» **WHAT IS BEING ASKED**: Lines of the data that contain the word "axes" are the ones to copy.

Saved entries
========================================

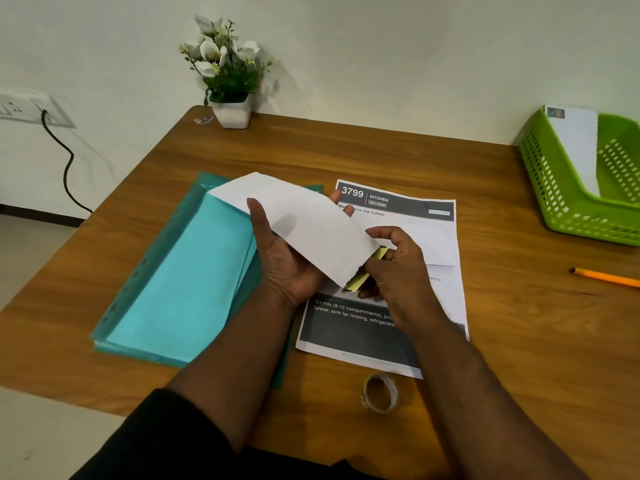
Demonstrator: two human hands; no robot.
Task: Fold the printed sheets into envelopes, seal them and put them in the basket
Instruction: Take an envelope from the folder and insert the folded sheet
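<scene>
My left hand point(280, 258) holds a white envelope point(304, 223) tilted above the table, thumb on top and fingers underneath. My right hand point(394, 265) pinches the envelope's lower right end, where a yellow-green strip point(360, 280) shows at the opening. Beneath both hands lies a printed sheet point(415, 237) headed "3799 KITCHEN", flat on the wooden table point(346, 150). Another white envelope point(578, 147) stands inside the green basket point(561, 192) at the far right.
A teal folder point(173, 278) with turquoise sheets lies at the left. A roll of clear tape point(381, 393) sits near the front edge. An orange pencil point(606, 277) lies at the right. A potted white-flowered plant point(230, 71) stands at the back.
</scene>
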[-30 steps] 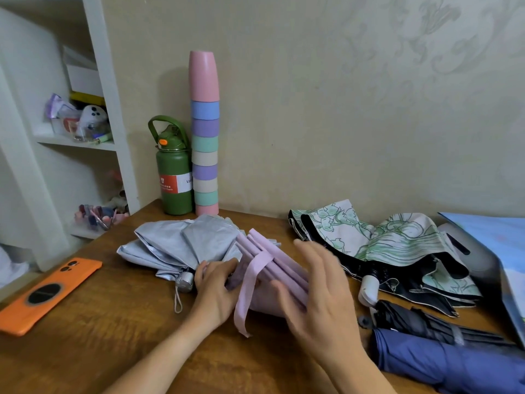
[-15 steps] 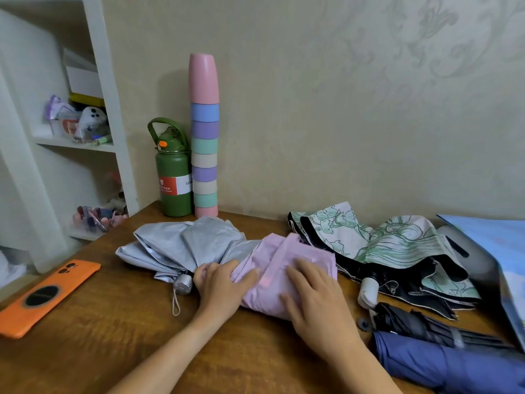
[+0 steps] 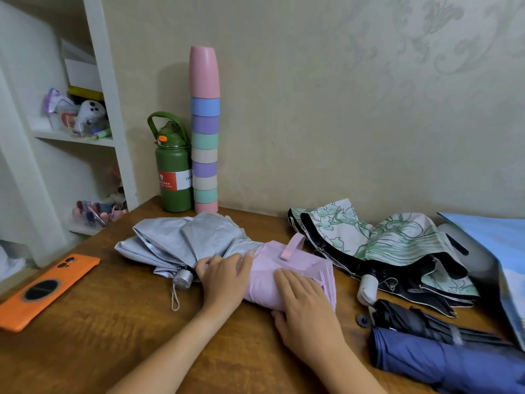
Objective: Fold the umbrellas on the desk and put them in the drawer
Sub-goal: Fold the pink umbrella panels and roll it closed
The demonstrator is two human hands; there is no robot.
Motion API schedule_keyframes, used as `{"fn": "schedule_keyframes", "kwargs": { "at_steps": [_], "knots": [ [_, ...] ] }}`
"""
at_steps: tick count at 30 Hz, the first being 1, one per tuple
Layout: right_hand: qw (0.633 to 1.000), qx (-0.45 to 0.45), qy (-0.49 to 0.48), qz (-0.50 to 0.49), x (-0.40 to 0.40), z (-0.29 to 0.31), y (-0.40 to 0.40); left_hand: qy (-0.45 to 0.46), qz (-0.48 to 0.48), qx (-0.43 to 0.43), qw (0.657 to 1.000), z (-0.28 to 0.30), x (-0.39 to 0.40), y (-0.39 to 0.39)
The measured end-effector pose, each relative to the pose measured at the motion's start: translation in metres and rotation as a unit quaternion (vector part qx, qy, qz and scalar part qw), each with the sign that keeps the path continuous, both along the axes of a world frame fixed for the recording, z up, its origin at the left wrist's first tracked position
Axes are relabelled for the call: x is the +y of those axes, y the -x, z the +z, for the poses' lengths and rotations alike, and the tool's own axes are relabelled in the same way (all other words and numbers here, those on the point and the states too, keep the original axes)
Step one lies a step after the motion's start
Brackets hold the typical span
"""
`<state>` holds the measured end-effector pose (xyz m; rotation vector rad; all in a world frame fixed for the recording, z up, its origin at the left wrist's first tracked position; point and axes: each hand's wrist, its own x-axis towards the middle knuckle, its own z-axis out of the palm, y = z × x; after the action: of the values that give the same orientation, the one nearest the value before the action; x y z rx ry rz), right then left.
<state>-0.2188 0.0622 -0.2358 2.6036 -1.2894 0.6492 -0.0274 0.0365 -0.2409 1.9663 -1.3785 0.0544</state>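
Pink umbrella (image 3: pixel 287 275) lies mid-tabletop (image 3: pixel 113 322), against the silver umbrella (image 3: pixel 184 243). Head view: my left hand (image 3: pixel 224 275) and right hand (image 3: pixel 305 302) press flat on it, fingers spread. I would roll the pleats tight (strap (image 3: pixel 292 245) still loose), then fasten.

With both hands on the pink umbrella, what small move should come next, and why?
Probably the right hand should take the strap and wrap it round the pink umbrella. The left hand presses the roll, but the strap sticks up loose.
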Motion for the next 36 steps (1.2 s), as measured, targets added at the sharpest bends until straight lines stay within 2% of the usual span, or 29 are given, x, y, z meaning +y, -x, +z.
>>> {"fn": "schedule_keyframes", "kwargs": {
  "at_steps": [4,7,9,13,18,22,24,27,29,32,36],
  "knots": [
    [0.998,0.022,-0.053,-0.014,-0.009,0.008,0.004,-0.015,-0.146,0.015,0.989,0.005,0.017,-0.015],
    [0.996,0.033,-0.077,-0.001,-0.014,0.011,0.008,-0.135,-0.262,-0.037,0.955,0.022,0.038,-0.028],
    [0.995,0.042,-0.086,0.005,-0.016,0.013,0.009,-0.188,-0.279,-0.076,0.939,0.03,0.043,-0.03],
    [0.994,0.039,-0.104,0.02,-0.014,0.019,0.015,-0.178,-0.302,-0.121,0.929,0.032,0.031,-0.028],
    [0.994,0.048,-0.092,0.021,-0.011,0.022,0.019,-0.228,-0.305,-0.147,0.913,0.041,0.03,-0.026],
    [0.99,0.07,-0.122,0.029,-0.012,0.025,0.017,-0.253,-0.299,-0.179,0.902,0.053,0.036,-0.02],
    [0.993,0.068,-0.088,0.029,-0.011,0.025,0.018,-0.25,-0.283,-0.166,0.911,0.056,0.042,-0.017],
    [0.994,0.04,0.086,0.047,0.003,0.019,0.014,-0.227,-0.265,-0.132,0.928,0.066,0.051,-0.014],
    [0.983,0.036,0.161,0.084,0.01,0.018,0.012,-0.225,-0.267,-0.131,0.928,0.079,0.056,-0.011],
    [0.979,0.042,0.19,0.062,0.006,0.025,0.015,-0.243,-0.28,-0.141,0.918,0.096,0.063,-0.007],
    [0.985,0.04,0.161,0.035,0.001,0.043,0.028,-0.251,-0.291,-0.129,0.914,0.104,0.069,-0.01]
  ]
}}
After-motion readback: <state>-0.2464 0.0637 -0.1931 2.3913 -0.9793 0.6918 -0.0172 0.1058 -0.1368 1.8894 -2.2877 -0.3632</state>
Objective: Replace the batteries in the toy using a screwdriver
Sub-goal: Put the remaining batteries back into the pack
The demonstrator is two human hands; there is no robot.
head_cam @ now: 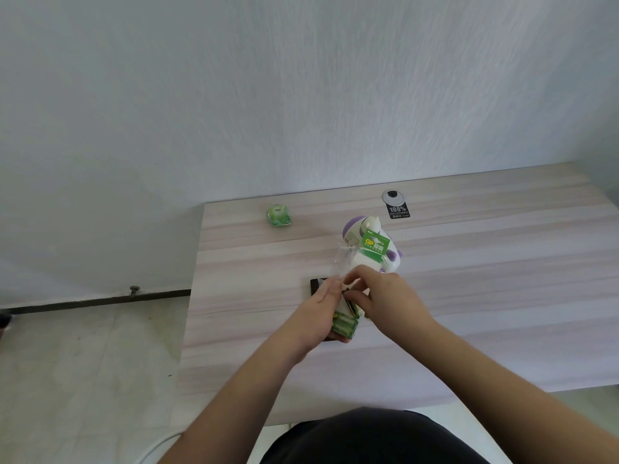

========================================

» **ANSWER BOX**:
The measured end-effector pose, each relative to the pose measured at the motion's start: translation in metres and rotation as a unit quaternion (vector part qx, qy, qz and scalar part qw), each with the sign that keeps the path continuous, both along the axes of a world frame fixed for the recording, z up, its origin at the left wrist's first tracked position
Axes are relabelled for the call: x is the +y of those axes, y the -x, z the +z, for the poses' lengths and rotations alike, and the tool's own axes are relabelled in the same way (all other words and numbers here, those on the point and the states too, keep the original axes)
`<state>` holds the measured end-effector pose (xyz m; rotation vector rad; all in a world frame fixed for the recording, z up, its origin at the left wrist's first tracked position; point and axes: each hand's wrist, its own x-axis towards the middle knuckle, its own z-axis out of the palm, y = z × x; after the action: of the values that give the same orientation, the one nearest the value before the action; x y z rx ry rz), right then left.

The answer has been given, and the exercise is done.